Problem requirements:
Set down the material in full. Keep every line exactly as it is.

+ + + + +

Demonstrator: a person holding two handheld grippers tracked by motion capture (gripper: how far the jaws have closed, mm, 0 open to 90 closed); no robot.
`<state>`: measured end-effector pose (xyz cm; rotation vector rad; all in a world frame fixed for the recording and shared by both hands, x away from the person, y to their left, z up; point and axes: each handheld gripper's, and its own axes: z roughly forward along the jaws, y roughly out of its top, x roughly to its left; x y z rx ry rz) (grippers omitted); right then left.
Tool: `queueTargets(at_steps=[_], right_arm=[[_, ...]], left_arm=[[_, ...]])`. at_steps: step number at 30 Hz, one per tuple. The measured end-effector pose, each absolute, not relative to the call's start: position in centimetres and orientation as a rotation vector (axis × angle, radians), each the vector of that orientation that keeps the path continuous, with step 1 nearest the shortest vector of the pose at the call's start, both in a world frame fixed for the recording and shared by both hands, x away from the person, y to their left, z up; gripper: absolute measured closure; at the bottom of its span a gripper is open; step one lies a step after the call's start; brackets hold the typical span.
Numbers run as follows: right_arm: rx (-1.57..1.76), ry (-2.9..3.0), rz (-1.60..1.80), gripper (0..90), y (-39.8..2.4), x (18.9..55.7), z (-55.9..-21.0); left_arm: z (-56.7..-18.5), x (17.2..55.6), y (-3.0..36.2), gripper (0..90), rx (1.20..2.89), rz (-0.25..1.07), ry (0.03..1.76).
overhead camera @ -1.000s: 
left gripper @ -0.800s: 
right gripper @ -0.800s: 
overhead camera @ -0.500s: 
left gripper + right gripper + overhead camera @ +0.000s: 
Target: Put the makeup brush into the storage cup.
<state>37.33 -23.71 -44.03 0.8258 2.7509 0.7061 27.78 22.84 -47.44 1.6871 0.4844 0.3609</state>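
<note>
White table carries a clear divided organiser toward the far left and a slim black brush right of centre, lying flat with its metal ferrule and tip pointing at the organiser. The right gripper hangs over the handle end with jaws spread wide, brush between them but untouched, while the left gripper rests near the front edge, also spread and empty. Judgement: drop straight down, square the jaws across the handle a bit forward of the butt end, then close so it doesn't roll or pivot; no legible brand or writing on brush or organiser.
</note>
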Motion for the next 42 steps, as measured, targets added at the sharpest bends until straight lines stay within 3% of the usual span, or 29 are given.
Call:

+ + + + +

Task result:
Demonstrator: a person holding two handheld grippers tracked by motion capture (gripper: how far the jaws have closed, mm, 0 open to 90 closed); no robot.
`<state>`: measured end-effector pose (xyz cm; rotation vector rad; all in a world frame fixed for the recording and shared by both hands, x away from the person, y to their left, z up; point and axes: each handheld gripper's, and its own axes: z roughly forward along the jaws, y roughly out of its top, x roughly to its left; x y z rx ry rz) (grippers omitted); right then left.
Tool: `queueTargets(at_steps=[_], right_arm=[[_, ...]], left_arm=[[_, ...]])`. at_steps: step number at 30 Hz, one per tuple. The measured end-effector pose, each absolute, not relative to the call's start: position in centimetres and orientation as a rotation vector (axis × angle, radians), each the vector of that orientation that keeps the path continuous, with step 1 nearest the shortest vector of the pose at the call's start, both in a world frame fixed for the recording and shared by both hands, x away from the person, y to their left, z up; gripper: absolute measured closure; at the bottom of its span a gripper is open; step one lies a step after the call's start; brackets hold the typical span.
Numbers run as follows: right_arm: rx (-1.57..1.76), ry (-2.9..3.0), rz (-1.60..1.80), gripper (0..90), y (-39.8..2.4), x (18.9..55.7), z (-55.9..-21.0); left_arm: z (-56.7..-18.5), x (17.2..55.6), y (-3.0..36.2), gripper (0..90), rx (1.20..2.89), rz (-0.25..1.07), ry (0.03..1.76).
overhead camera @ -1.000s: 
left gripper @ -0.800s: 
right gripper @ -0.800s: 
overhead camera @ -0.500s: 
left gripper + right gripper + overhead camera @ +0.000s: 
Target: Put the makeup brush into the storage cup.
<state>37.33 -23.71 -44.03 0.8258 2.7509 0.7061 27.78 22.84 -47.44 1.6871 0.4844 0.3609</state>
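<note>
White table carries a clear divided organiser toward the far left and a slim black brush right of centre, lying flat with its metal ferrule and tip pointing at the organiser. The right gripper hangs over the handle end with jaws spread wide, brush between them but untouched, while the left gripper rests near the front edge, also spread and empty. Judgement: drop straight down, square the jaws across the handle a bit forward of the butt end, then close so it doesn't roll or pivot; no legible brand or writing on brush or organiser.
</note>
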Motion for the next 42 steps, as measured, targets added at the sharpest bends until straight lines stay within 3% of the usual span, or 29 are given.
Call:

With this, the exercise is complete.